High Desert Daily
(Victorville) -– The Victorville City Council Chambers were packed Wednesday afternoon as many community leaders, business owners, medical professionals, and community members showed up to voice their opinions at a hearing on the sale of Victor Valley Hospital to Prime Healthcare Services Foundation.
Deputy Attorney General Wendi Horwitz listened to testimony for a little over 5 hours. Opinions were mostly in favor of the sale. The primary reasons for approval of the sale from those that spoke were echoed in a statement from Supervisor Brad Mitzelfelt, read by Dawn Sikes, District Director, “Closure of the hospital would cause severe economic impact to the area. 400 people would be out of work, vendors would be affected, and other area hospitals would have to take on the burden of the additional people who needed care.”
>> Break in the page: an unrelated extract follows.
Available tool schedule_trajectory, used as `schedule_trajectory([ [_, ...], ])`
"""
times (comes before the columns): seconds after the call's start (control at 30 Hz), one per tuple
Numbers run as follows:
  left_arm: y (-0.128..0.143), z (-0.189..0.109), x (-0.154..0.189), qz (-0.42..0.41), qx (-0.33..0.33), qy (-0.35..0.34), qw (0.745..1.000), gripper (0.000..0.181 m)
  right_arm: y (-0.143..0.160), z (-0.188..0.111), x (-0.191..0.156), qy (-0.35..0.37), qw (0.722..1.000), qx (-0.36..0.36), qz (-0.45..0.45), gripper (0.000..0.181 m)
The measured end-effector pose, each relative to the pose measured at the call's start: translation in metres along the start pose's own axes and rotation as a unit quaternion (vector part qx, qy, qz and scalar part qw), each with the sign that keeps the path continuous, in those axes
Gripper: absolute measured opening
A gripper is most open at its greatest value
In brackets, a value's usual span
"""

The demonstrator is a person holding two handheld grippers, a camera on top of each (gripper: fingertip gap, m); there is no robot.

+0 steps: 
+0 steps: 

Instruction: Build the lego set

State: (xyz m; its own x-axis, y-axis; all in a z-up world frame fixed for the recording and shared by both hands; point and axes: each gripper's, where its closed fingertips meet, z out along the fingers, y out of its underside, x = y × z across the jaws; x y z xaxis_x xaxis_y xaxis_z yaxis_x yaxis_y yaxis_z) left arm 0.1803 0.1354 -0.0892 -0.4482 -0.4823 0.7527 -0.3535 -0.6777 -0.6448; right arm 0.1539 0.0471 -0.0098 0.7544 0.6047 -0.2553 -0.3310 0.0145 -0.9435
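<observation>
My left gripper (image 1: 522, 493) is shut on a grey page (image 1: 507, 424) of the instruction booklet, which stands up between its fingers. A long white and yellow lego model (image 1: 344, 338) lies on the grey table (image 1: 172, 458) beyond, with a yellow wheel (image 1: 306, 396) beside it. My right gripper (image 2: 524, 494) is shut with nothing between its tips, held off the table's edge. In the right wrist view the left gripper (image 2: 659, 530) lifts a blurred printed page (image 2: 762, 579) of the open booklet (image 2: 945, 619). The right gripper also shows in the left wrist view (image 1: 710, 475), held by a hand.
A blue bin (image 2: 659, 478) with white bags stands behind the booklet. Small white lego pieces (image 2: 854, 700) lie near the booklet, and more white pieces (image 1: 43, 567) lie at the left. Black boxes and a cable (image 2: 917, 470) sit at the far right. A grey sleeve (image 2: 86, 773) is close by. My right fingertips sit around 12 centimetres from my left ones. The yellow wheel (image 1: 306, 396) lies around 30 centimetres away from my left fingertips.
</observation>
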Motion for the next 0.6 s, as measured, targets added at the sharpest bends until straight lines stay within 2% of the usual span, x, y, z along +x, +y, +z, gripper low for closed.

Prime Healthcare Services Foundation was founded by Dr. Prem Reddy, and he is the current chairman of the board.
Joe Range, Vice President of the Board of Trustees for Victor Valley College, said, “The nursing program at VVC graduates 40-60 students each year. The graduates need a place to work, they need the training they can get in the hospital setting. Dr. Reddy donates equipment that these students use to learn their skills. The hospital needs to stay open because people need a place to go.”
Those that spoke in favor of the sale mentioned the success for the other hospitals that Prime Healthcare Services Foundation had acquired and how things had turned around for them. Many sited the fact the Dr. Prem Reddy is local to the High Desert, and that his foundation has donated to many local charities.
Val Christensen has known Dr. Reddy and his family for many years. He is also President of the Victor Valley College Foundation. He said, “I’ve been here since 1962 and I’ve known Prem Reddy for a long time. In his heart he cares about people. He doesn’t serve the community for a profit. Dr. Reddy lives in the community, employs members of this community, donates to the community, and contributes to the community.”
Martha Brodie, a 27 year resident of the Victor Valley and Director of Business Development for Home Instead Senior Care, summed it up, “We want the sale of the hospital to go through. It is time to put that hospital back together for the people who need it. Sell it, rebuild it, and we want it to be over.”
There were those at the hearing who spoke against the sale specifically to Prime Healthcare Services. The points made by those that were opposed included a supposed lack of competition in the Valley if PHS took over Victor Valley Community Hospital. Some alleged that contracts with HMOs would not be extended if PHS purchases the hospital.
Blair Bryson, administrator for Choice Medical Group, explained, “We have already been contacted by HMOs, and they are asking us where they will send their members after the sale. The answer is that their members will have to do down the Cajon Pass for treatment, and their dollars and services will go with them,” he stated.
Peter Mort spoke at the hearing and made a point that others felt was important, “The lack of competition has not been addressed in the Victor Valley Community Hospital’s Health Care Impact Report.”
Brain Johnson is a teacher in the community. He and his wife came to voice their opinion. “Prime Healthcare Services has a history of cutting contracts with HMOs once they take over a hospital. It iis very important that we keep the hospital open in the wisest way. I came here to represent my family and guarantee that everyone has coverage.”
No decision was made at this hearing. A decision from the Attorney General’s office should be made by the end of the month.
Prime Healthcare CEO Lex Reddy declined to give a prediction on the pending decision and said he respected everyone’s opinion. “We just want to be respectful to the process,” he told High Desert Daily.